Endorsee

At common law the bill of lading is considered as being ‘prima facie’ evidence that the quantity of goods alleged to have been shipped has, in fact, been shipped. The shipowner, however, is entitled to show that the goods were never shipped. If he does so he will escape liability in respect of those goods. By ‘prima facie’ we mean ‘at first sight’. In other words, prima facie evidence is evidence at first sight only, which may be rebutted by the party against whom the evidence is offered. In Grant v Norway (1851) a bill of lading was signed by the Master for twelve bales of silk, which the shipowner proved had not been put on board.
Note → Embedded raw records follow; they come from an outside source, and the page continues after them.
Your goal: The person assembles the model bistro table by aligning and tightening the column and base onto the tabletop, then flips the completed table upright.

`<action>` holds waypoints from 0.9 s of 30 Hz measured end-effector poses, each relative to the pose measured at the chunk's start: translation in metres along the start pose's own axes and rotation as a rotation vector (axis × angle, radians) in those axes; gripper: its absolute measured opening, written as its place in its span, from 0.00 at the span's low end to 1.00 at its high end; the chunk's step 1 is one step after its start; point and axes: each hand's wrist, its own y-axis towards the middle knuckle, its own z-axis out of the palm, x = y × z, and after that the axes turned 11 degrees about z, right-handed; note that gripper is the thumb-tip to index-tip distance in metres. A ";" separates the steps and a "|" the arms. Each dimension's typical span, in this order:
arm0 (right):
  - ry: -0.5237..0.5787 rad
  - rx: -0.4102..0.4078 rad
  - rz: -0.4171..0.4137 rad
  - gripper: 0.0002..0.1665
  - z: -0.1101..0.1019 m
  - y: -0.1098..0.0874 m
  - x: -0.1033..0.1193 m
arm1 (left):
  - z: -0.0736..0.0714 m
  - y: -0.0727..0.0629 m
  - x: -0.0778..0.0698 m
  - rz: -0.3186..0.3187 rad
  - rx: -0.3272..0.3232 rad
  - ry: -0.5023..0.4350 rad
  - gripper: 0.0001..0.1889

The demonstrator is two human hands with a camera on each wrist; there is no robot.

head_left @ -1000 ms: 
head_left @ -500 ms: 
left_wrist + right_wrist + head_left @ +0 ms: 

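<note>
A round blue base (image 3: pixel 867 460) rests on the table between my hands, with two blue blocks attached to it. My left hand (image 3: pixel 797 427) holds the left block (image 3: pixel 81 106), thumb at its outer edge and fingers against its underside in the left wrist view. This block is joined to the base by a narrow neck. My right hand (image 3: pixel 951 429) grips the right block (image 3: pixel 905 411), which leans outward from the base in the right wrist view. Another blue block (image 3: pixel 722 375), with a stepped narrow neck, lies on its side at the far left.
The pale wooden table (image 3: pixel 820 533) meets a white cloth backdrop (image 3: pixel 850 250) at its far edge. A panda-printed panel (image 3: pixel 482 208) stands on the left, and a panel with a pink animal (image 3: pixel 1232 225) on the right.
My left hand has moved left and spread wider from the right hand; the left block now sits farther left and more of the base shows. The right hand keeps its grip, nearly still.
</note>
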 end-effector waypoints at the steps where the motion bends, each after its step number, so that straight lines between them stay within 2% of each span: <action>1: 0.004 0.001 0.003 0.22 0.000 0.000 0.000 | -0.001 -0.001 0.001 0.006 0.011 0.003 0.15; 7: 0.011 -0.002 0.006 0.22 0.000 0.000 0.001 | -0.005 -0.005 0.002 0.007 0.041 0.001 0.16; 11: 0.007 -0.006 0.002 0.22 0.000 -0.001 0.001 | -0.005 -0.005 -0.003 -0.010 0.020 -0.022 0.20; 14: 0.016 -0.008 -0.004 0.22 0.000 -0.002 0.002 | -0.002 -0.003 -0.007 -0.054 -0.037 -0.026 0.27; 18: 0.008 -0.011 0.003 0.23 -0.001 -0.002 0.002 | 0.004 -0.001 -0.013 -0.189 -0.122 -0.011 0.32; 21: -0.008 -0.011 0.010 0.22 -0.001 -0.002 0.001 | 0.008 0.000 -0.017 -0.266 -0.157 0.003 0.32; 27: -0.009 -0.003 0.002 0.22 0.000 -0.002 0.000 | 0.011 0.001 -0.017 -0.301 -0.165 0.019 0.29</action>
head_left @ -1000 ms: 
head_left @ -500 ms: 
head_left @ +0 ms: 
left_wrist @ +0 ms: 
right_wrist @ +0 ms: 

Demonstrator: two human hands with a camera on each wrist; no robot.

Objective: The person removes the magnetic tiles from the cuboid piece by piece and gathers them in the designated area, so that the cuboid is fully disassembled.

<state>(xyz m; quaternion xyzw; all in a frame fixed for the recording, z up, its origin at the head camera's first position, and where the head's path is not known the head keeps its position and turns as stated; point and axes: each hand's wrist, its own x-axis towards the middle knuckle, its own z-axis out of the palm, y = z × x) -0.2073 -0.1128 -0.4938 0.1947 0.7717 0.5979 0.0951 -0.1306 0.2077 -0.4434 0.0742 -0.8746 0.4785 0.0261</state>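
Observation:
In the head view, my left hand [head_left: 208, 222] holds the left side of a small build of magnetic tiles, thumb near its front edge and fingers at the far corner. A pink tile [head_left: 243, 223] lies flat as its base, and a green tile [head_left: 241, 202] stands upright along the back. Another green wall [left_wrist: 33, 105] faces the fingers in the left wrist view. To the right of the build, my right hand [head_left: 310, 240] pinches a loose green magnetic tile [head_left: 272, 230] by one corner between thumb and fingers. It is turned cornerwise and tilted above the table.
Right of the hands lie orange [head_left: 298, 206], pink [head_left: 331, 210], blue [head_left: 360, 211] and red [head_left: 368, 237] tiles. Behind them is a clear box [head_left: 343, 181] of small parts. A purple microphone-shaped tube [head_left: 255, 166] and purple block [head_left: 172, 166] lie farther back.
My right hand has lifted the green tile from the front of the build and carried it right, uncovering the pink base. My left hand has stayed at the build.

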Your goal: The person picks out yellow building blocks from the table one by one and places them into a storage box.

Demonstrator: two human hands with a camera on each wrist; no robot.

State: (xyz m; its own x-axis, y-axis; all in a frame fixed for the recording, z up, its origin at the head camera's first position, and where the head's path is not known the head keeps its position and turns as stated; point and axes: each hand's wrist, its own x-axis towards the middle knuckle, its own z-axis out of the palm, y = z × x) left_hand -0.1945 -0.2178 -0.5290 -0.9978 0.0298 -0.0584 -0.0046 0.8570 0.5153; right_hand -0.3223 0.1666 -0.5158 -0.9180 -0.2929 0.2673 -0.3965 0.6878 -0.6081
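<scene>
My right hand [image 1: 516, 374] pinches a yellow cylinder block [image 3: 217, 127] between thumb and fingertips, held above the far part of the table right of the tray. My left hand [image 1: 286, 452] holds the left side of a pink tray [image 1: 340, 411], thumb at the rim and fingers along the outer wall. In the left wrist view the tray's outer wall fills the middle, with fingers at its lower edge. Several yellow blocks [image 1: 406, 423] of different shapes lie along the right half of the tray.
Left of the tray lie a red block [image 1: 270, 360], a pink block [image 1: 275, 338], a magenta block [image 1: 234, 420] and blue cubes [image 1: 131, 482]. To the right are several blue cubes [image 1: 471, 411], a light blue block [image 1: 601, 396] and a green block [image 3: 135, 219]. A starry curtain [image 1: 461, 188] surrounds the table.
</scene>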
It was held that the Master had no authority to sign for goods not shipped and the holders of the bill of lading had no claim against the shipowner for non-delivery of these bales. Section 3 only provided that the bill of lading should be conclusive evidence that the goods represented to have been shipped were in fact shipped. Section 3 did not create actual liability on the part of the person who signed the bill of lading if the goods were in fact not actually shipped. Thus the ability of the consignee (who is not the shipper) and the endorsee, to sue on the contract of carriage, was dependant upon the property in the goods being vested in them upon the transfer of the bill of lading. Thus, it can be said that the Bills of Lading Act 1855 created a ‘marriage’ between entitlement to sue on the bill of lading contract and property in the goods.